Diretora do Programa Nacional para a Tuberculose insiste na importância de cumprir tratamentos

A diretora do Programa Nacional para a Tuberculose alertou esta sexta-feira para a importância de cumprir até ao final o tratamento desta doença para evitar as resistências aos antibióticos e lembrou que os casos de tuberculose multirresistente têm aumentado.

“Embora em números pequenos, aumentámos no último ano o número de casos de tuberculose multirresistente. Isto já vem na sequência de no ano de 2019 termos tido um aumento ligeiro à isoniazida, um dos fármacos mais importantes no tratamento da tuberculose”, disse à agência Lusa a diretora do Programa Nacional para a Tuberculose, Isabel Carvalho.

A responsável lembrou que, na sequência disso, “podem vir outras multirresistências”.

“Na [tuberculose] multirresistente é fundamental os tratamentos protocolados, porque são poucos casos, é preciso manter o ‘know-how de concentrar os doentes e seguir mesmo os protocolos de tratamento (…) porque aí, sem duvida, que a mortalidade e a morbilidade é bastante superior à tuberculose comum”, afirmou.

Sublinhou igualmente a importância de encontrar o tratamento mais adequado possível, identificando os agentes em termos de antibiótico.

“Se tivermos um novo caso de doença e conseguirmos fazer tratamento o mais correto possível, baseado nas sensibilidades do doente, e até ao fim, evitamos o desenvolvimento de resistências”, disse.

De acordo com o Relatório da Vigilância e Monitorização da Tuberculose em Portugal 2020, hoje divulgado, no ano em que a pandemia chegou a Portugal foram notificados 1.465 casos de tuberculose, uma redução relativamente a 2019 (1.848 casos).

Em 570 casos (73,4% do total de casos confirmados) “apresentavam resultado de teste de suscetibilidade aos antibacilares de 1ª linha”.

“A resistência à isoniazida em conjunto com outras resistências (qualquer) ou isolada (monoresistência) ocorreu em 6% (8,2% em 2019) e 2,1% (5,2% em 2019) dos casos, respetivamente”, refere o documento.

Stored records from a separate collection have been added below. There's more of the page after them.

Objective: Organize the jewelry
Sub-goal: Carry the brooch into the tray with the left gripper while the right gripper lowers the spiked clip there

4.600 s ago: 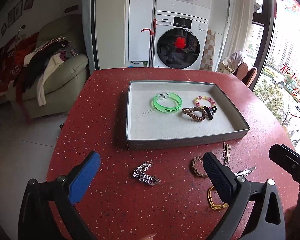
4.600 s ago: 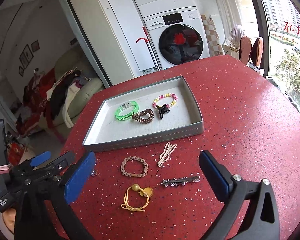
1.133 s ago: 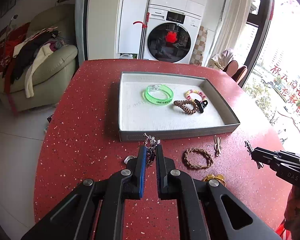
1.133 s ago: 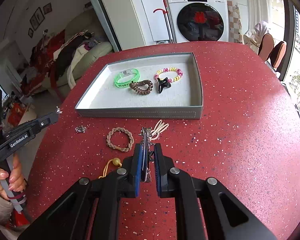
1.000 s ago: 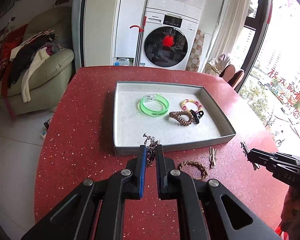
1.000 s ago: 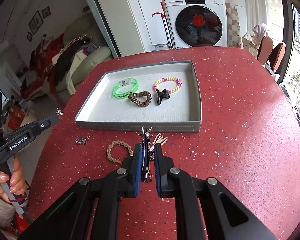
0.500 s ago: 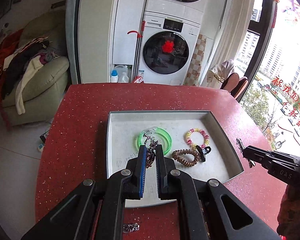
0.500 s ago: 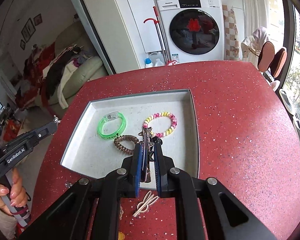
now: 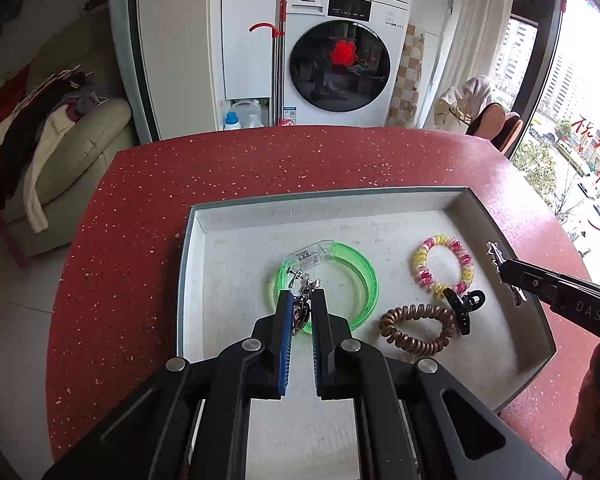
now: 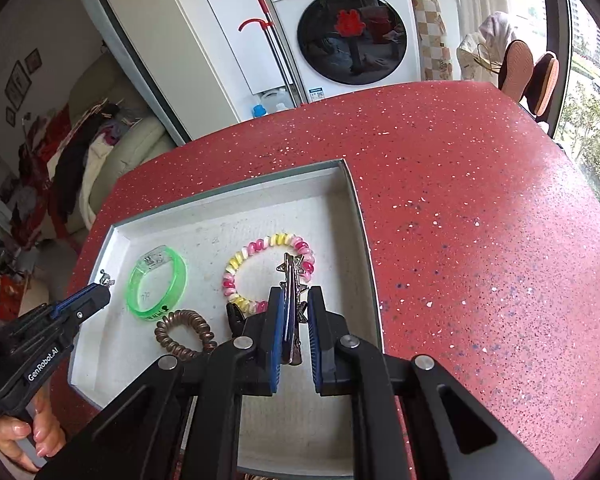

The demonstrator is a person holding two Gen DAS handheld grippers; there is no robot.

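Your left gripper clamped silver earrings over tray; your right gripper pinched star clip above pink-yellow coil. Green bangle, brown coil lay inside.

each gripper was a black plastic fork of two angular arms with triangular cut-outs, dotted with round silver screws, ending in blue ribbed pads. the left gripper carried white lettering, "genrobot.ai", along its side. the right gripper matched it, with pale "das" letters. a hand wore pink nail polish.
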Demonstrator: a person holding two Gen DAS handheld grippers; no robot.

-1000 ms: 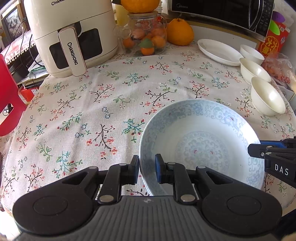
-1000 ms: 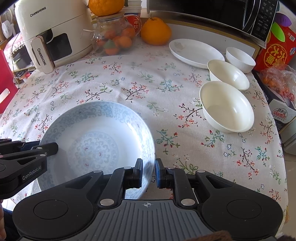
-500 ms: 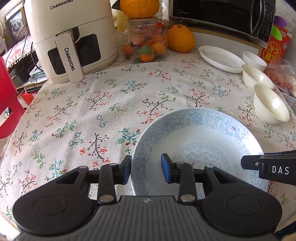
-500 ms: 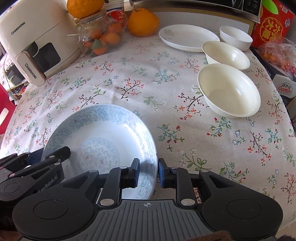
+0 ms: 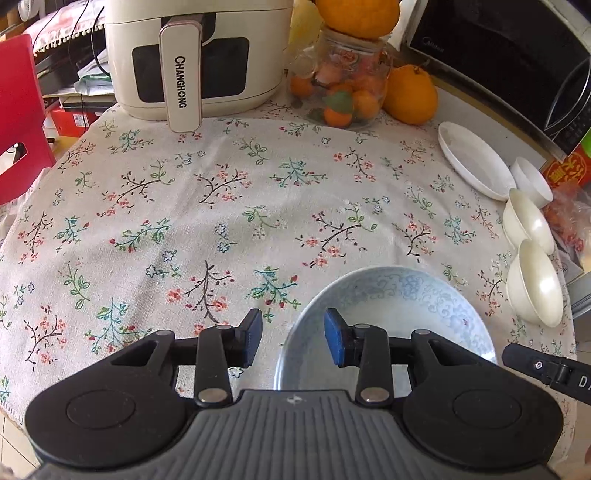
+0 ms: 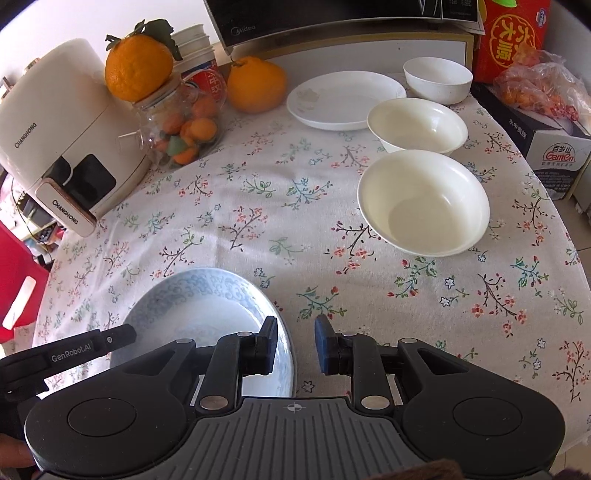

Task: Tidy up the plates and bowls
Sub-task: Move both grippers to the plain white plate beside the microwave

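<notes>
The blue plate [image 5: 391,314] has its near rim hidden behind the gripper body in both views; the microwave [image 6: 332,18] and red box [image 6: 513,37] are cut off by the top edge

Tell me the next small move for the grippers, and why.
Probably lift both clear. The left gripper and right gripper have just been opening; their pads no longer press the blue-patterned plate, which lies flat on the tablecloth.
</notes>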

O relatório indica também que dos casos de resistência isolada à isoniazida, 83,3% não tiveram tratamento prévio, 66,7 % eram nascidos em Portugal, 8,3% com infeção pelo VIH e a maioria (66,7 %) ocorreu na região de Lisboa e Vale do Tejo.

Sublinha igualmente que, “dos 13 casos de tuberculose multirresistente, 8 (61,5%) eram nascidos em Portugal e 9 casos (69,2%) eram casos sem tratamento prévio para tuberculose, o que indica a existência de transmissão das estirpes resistentes na comunidade”.

Não se verificou nenhum caso de tuberculose extremamente resistente.

No ano 2020 foi diagnosticado um caso de tuberculose com resistência isolada à rifampicina (sem resistências adicionais) e oito casos de tuberculose multirresistente “entre os casos com perfil de sensibilidade aos antibacilares de 1ª linha conhecido” e cinco casos “através de testes moleculares de deteção rápida de resistências”, acrescenta o documento.

Segundo o relatório, em 2020 ocorreram 78 casos de formas graves de tuberculose – disseminada, meníngea ou do sistema nervoso central, o que representam 5,3% do número total de casos.

Os retratamentos corresponderam a 7,4% dos casos notificados e do total dos doentes com retratamento no ano de 2020, 52,8% tinham registo de tratamento prévio completo, 24,1% tratamento anterior interrompido, 1,0% insucesso terapêutico e em 22,2% o resultado do tratamento era desconhecido.